SOURCE INFORMATION:
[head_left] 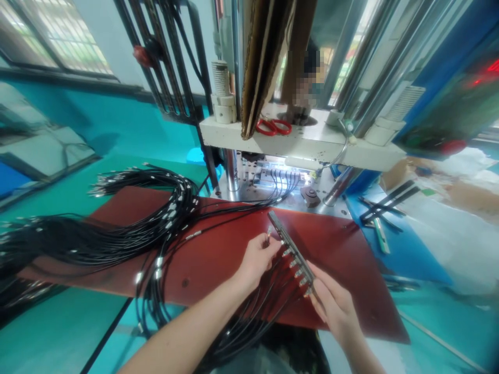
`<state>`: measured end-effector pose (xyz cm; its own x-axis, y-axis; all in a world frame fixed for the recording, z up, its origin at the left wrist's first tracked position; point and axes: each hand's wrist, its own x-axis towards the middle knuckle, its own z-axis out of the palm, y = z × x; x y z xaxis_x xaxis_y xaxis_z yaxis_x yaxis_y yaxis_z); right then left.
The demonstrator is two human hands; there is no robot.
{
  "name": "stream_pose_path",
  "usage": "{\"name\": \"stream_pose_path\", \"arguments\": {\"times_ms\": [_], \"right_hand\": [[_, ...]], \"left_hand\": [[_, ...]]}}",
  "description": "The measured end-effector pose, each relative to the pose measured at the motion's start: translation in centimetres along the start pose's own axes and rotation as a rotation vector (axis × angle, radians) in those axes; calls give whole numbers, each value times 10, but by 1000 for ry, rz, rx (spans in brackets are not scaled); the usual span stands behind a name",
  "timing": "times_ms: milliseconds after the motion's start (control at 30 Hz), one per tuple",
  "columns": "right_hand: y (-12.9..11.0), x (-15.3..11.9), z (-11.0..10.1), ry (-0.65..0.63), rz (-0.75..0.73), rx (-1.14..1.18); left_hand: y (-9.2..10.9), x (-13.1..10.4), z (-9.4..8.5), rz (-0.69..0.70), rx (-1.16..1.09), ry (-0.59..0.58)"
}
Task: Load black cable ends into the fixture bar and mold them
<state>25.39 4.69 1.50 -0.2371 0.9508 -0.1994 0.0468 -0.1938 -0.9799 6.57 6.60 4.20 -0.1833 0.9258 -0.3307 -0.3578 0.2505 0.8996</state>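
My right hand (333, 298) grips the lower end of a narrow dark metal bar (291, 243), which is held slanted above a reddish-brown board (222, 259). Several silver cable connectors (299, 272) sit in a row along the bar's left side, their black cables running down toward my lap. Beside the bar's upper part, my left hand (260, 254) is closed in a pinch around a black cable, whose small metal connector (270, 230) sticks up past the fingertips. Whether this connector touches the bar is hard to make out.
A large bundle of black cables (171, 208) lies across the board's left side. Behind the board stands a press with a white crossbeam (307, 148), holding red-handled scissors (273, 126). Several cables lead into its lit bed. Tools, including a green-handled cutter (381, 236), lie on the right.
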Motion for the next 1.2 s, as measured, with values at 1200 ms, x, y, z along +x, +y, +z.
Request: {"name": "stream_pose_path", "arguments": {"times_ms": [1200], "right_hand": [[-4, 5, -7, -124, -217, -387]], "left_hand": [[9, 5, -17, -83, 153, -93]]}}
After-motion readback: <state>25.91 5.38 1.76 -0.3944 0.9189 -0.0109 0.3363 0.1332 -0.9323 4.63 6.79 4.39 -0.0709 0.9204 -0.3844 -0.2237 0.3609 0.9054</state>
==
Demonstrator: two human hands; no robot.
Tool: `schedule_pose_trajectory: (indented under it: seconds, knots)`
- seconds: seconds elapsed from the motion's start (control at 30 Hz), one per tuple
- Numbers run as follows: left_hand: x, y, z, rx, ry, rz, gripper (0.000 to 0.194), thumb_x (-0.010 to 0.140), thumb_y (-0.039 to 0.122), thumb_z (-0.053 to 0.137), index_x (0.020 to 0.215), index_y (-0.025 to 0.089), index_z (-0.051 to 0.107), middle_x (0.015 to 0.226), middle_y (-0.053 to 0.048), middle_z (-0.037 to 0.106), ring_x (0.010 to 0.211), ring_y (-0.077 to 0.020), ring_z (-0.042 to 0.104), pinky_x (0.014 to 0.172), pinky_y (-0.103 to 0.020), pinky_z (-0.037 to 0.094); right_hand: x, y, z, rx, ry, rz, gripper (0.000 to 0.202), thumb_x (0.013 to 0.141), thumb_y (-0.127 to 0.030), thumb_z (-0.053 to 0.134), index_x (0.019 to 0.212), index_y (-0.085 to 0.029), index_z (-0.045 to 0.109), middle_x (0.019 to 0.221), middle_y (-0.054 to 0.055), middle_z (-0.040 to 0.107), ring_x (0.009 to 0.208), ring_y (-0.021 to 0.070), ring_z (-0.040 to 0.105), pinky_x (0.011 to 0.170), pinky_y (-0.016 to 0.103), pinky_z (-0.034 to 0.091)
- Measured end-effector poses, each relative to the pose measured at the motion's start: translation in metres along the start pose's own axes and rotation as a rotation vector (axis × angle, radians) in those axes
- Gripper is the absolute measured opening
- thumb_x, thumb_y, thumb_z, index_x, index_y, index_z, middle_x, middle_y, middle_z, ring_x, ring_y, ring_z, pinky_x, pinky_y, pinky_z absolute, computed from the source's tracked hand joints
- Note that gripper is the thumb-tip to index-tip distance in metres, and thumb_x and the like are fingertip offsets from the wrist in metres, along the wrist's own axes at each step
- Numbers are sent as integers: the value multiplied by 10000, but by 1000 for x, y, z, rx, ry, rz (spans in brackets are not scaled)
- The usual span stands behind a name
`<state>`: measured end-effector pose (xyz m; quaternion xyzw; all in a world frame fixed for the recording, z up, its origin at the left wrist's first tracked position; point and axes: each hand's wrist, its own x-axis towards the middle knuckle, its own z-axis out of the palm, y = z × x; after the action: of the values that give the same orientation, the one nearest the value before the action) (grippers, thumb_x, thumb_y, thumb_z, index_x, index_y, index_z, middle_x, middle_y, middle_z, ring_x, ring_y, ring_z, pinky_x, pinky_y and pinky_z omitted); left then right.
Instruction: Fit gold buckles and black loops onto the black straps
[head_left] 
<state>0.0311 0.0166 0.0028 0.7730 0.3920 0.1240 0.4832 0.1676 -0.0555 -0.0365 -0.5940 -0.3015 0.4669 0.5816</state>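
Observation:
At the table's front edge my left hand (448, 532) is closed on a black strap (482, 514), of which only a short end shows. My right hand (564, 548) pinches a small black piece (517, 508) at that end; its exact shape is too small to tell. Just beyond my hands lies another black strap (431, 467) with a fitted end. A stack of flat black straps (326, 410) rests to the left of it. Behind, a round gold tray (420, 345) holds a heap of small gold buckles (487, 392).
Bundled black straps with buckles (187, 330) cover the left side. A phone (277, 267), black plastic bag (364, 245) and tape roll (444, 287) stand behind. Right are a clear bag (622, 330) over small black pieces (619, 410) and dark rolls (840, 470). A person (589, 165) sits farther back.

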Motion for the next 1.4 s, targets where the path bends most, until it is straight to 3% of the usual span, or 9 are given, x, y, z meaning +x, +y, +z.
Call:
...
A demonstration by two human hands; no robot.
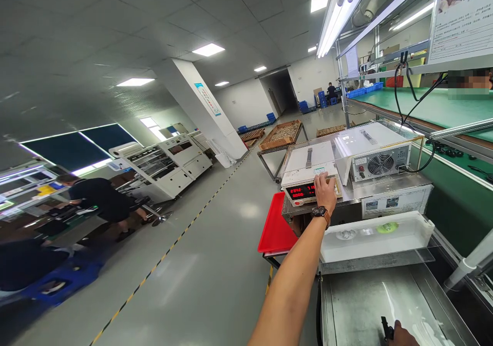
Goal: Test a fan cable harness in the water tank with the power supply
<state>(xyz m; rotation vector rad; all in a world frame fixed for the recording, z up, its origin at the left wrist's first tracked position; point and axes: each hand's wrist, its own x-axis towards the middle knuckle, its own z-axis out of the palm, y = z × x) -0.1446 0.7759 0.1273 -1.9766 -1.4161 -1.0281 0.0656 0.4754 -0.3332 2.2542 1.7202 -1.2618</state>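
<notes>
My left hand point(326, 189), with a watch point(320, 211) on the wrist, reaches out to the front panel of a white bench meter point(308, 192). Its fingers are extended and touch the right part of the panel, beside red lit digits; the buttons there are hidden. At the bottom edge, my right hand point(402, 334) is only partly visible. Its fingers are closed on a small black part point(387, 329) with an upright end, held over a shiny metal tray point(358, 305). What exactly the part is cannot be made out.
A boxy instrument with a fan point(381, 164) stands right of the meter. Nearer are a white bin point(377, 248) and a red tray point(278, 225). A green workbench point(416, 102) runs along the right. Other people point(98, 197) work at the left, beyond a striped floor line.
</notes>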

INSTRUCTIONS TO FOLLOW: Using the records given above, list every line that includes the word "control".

ANSWER SECTION:
  "timing": "times_ms: milliseconds after the motion's start (control at 30 Hz), one per tuple",
- seconds: seconds elapsed from the motion's start (control at 30 Hz), one per tuple

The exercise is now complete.